The course will be designed to be interactive, with ample time for hands-on practice. Each day will include at least one lecture based on the day’s topic in addition to a hands-on “lab” section to apply the learnings to a competition dataset (or one’s own data).

The tentative schedule is as follows:*Day 1:* Handling messy data

Discussion: Typically, 80% of the time spent on ML is for data preparation. Why?

Lecture: Learning to explore data

Lecture: Missing values – imputation and other strategies

Lecture: The R data pipeline – tidyverse

Lab: Getting to know your data

*Day 2:* Understanding ML performance

Discussion: What makes a successful ML model?

Lecture: Getting beyond accuracy – other performance measures

Lecture: The “no free lunch” theorem

Lecture: Estimating future performance – sampling methods, model selection

Lab: Comparing models on your dataset with ROC curves

*Day 3:* Improving ML performance

Discussion: What factors keep ML models from perfect prediction?

Lecture: Tuning stock models – automated parameter tuning

Lecture: Meta-learning – ensembles, stacked models

Lab: Machine Learning Competition (Round 1)

*Day 4:* “Big data” problems

Discussion: Is more data always better? Why or why not?

Lecture: The curse of dimensionality – dimensionality reduction, t-SNE

Lecture: Imbalanced datasets – under and over-sampling strategies

Lecture: Improving R’s performance on big data

Lab: Machine Learning Competition (Round 2)

*Day 5:* Next-generation “Black Box” methods

Discussion: What are the strengths and weaknesses of man versus machine?

Lecture: Deep Learning – Keras, Tensorflow

Lecture: Text embeddings – word2vec

Lecture: Cluster computing – use cases of Hadoop, Spark, etc.

Discussion: Results of ML Competition – winners’ tips and tricks

Lab: Work on your final project

**Literature**

**Mandatory**

Machine Learning with R (2nd ed.) by Brett Lantz (2015). Packt Publishing

**Supplementary / voluntary**

None required.

**Mandatory readings before course start**

Students should have R and R Studio installed on their laptop prior to the 1st class. Be sure that these are working correctly and that external packages can be installed. Instructions for doing this are in the first chapter of Machine Learning with R.

**Examination part**

80% of the course grade will be based on a project and final report (approximately 5-10 pages), to be delivered within 2-3 weeks after the course in R Notebook format. This will be graded based on its use of the methods covered in class as well as making appropriate conclusions from the data. This project is intended to evaluate an ability to apply in class learnings to a real-world topic of one’s own choosing. Students should feel free to use a project related to their career or field of study. For example, one may use this opportunity to advance his/her dissertation research or complete a task for his/her job. The exact scoring criteria for this assignment will be provided on the 1st day of class.

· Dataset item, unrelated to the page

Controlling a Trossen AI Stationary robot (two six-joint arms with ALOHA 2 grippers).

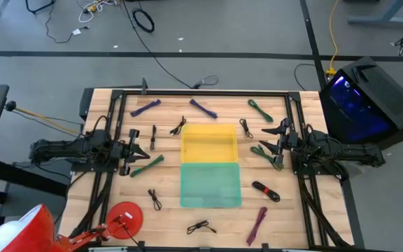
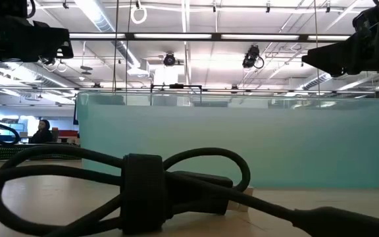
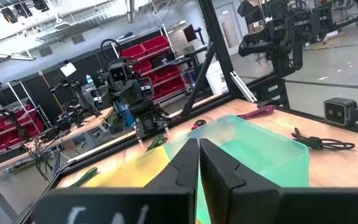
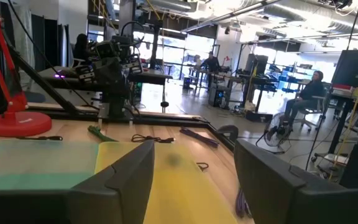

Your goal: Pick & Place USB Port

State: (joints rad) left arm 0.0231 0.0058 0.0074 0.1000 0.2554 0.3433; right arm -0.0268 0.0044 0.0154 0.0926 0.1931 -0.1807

The remaining 20% of the course grade will be based on participation during in-class discussions and during the machine learning competitions. The ML competition winner(s) will receive maximum points, while runners-up will receive a fraction of the points based on effort, innovation, and proximity to the winners’ performance. The performance metrics for this competition will be provided prior to the competition.

**Supplementary aids**

Students may reference any literature as needed when writing the final report.

**Examination content**

The final report should illustrate an ability to apply advanced machine learning methods to a topic of the student’s choosing. The student should explain the methods applied and evaluate the machine learning model’s performance for the chosen task.

**Literature**

Not applicable.